▸ **ASSIGNMENT**
Where does the word "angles" show up in the records? Copy every line that holds it.
START INFORMATION SUPPLIED
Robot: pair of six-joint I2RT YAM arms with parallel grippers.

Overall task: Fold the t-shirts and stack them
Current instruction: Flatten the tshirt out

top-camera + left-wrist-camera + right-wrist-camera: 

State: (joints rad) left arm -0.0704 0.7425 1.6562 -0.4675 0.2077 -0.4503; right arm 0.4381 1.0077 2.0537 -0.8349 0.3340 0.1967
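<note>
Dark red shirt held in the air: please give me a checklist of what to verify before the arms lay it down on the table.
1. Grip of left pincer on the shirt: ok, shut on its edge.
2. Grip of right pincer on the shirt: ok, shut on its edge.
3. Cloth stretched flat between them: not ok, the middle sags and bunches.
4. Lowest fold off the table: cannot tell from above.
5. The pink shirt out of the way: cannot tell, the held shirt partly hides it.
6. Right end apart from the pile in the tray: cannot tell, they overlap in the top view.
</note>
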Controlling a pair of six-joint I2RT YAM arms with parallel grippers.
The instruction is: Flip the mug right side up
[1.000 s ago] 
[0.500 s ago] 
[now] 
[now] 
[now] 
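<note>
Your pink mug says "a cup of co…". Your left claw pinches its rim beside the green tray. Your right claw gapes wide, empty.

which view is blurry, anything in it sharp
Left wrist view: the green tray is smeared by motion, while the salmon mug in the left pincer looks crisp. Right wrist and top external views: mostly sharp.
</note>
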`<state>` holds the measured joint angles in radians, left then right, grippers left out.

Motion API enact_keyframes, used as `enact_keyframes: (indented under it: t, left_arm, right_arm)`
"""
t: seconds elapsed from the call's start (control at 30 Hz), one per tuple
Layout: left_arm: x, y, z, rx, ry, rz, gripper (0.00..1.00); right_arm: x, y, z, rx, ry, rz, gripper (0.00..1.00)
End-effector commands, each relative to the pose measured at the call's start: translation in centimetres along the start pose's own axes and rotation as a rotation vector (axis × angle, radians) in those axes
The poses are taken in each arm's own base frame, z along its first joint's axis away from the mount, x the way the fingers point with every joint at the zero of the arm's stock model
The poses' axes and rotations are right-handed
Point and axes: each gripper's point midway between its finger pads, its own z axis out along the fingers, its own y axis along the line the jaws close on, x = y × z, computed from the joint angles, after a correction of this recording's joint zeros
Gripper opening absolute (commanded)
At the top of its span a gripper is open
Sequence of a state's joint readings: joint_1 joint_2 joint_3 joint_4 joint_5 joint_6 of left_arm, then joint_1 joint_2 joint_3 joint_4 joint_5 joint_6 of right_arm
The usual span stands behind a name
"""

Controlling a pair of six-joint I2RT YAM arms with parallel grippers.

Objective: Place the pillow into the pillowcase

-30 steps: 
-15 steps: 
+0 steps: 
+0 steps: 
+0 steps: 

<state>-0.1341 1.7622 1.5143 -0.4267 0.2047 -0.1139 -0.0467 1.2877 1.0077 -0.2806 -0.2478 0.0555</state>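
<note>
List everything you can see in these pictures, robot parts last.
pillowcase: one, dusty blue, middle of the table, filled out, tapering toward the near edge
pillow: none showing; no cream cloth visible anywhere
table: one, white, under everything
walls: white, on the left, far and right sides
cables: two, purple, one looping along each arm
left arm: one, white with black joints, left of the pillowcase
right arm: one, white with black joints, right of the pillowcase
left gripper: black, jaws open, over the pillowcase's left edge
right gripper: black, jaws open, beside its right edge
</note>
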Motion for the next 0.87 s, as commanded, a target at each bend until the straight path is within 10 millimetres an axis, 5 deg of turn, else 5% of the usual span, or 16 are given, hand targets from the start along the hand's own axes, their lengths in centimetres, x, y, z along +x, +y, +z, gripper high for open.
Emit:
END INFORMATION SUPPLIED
▸ **RESULT OF THE EXERCISE**
`<state>` holds the measured joint angles in radians, left then right, grippers left out.
Point and axes: each gripper's point midway between its finger pads, its own z axis out along the fingers, its own y axis along the line the jaws close on, x = y × z, computed from the joint angles, after a correction of this recording's joint zeros

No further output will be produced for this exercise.